Non-energy operating costs for the three months ended December 31, 2021, were $14.57 per BOE, which was an increase of $2.13 per BOE, or 17%, from $12.44 per BOE for the same period of 2020. Non-energy operating costs for the year ended December 31, 2021, were $13.76 per BOE, which was an increase of $2.81 per BOE, or 26%, from $10.95 per BOE for the same period of 2020. This increase was primarily a result of higher downhole maintenance activity in 2021 which was deferred in 2020 as CRC shut-in wells and suspended surface maintenance activity due to the COVID-19 pandemic. Additionally, non-energy operating costs increased in 2021 due to higher prices for natural gas which CRC uses to generate steam for its steamfloods. Partially offsetting these increases were lower labor-related costs from headcount reductions in late 2020 and early 2021 and reduced employee benefits beginning in the second quarter of 2021. Although higher natural gas prices in 2021 increased CRC's operating costs, higher prices have a net positive effect on its operating results due to higher revenue from sales of this commodity which it also produces.
General and administrative (G&A) expenses were $53 million for the fourth quarter of 2021, compared to $59 million in the same prior-year period. The decrease in G&A expenses for the fourth quarter is due to changes to the variable portion of our incentive compensation program from the prior year as well as lower labor-related costs as a result of workforce reductions that occurred in the first quarter of 2021 and employee benefit reductions in the second quarter of 2021. For the year ended December 31, 2021, G&A expenses were $200 million compared to $252 million in the same prior-year period.

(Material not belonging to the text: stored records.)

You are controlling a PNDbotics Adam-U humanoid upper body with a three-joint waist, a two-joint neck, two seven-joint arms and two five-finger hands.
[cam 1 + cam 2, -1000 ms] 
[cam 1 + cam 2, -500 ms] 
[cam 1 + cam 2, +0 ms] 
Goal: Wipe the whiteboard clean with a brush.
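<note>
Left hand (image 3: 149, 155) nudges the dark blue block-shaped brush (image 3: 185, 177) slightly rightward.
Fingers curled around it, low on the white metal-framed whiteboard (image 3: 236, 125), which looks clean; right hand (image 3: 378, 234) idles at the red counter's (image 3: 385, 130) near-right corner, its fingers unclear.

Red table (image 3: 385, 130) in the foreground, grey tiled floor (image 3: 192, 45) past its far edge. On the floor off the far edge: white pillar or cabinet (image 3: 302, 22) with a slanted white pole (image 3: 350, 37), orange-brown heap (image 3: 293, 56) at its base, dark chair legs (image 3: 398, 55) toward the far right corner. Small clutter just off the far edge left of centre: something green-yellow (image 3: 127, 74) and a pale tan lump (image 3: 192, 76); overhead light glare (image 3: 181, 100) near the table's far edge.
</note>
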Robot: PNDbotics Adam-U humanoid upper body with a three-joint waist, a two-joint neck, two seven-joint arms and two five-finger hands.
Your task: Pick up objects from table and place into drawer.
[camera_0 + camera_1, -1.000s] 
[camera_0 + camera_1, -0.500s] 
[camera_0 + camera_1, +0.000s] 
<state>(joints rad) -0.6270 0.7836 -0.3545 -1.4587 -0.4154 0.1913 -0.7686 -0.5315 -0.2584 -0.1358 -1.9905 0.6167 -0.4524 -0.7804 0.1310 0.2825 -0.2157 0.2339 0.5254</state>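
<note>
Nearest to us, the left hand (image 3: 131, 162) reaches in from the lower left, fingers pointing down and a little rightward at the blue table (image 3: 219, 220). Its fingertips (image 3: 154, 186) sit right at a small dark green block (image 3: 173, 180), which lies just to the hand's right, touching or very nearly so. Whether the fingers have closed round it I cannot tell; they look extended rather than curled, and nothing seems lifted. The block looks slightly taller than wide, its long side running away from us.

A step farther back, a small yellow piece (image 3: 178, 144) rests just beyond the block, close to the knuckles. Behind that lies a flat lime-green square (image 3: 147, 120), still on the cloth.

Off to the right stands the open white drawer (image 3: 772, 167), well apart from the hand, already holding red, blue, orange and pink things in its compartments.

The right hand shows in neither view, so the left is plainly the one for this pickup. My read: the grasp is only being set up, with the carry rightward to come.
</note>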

The decrease in G&A expenses for the year ended December 31, 2021, reflects lower labor-related costs as a result of workforce reductions that occurred in the second half of 2020 and the first quarter of 2021 as well as employee benefit reductions in the second quarter of 2021. The remaining decrease was also due to lower spending across a number of cost categories. The decreases from the fourth quarter and the year ended December 31, 2021, were partially offset by an increase in compensation expense related to equity-settled awards granted to executives and directors in 2021.
Balance Sheet and Liquidity Update
CRC's aggregate commitment under the Revolving Credit Facility was set at $492 million as of December 31, 2021. The borrowing base for the Revolving Credit Facility, currently $1.2 billion, will be redetermined semi-annually each April and October.
As of December 31, 2021, CRC had liquidity of $672 million, which consisted of $305 million in cash and $367 million of available borrowing capacity under its Revolving Credit Facility.
In February 2022, CRC obtained additional commitments from new lenders increasing its aggregate commitment to $552 million from $492 million. After taking into account these additional commitments, the available borrowing capacity under CRC's Revolving Credit Facility increased by $60 million.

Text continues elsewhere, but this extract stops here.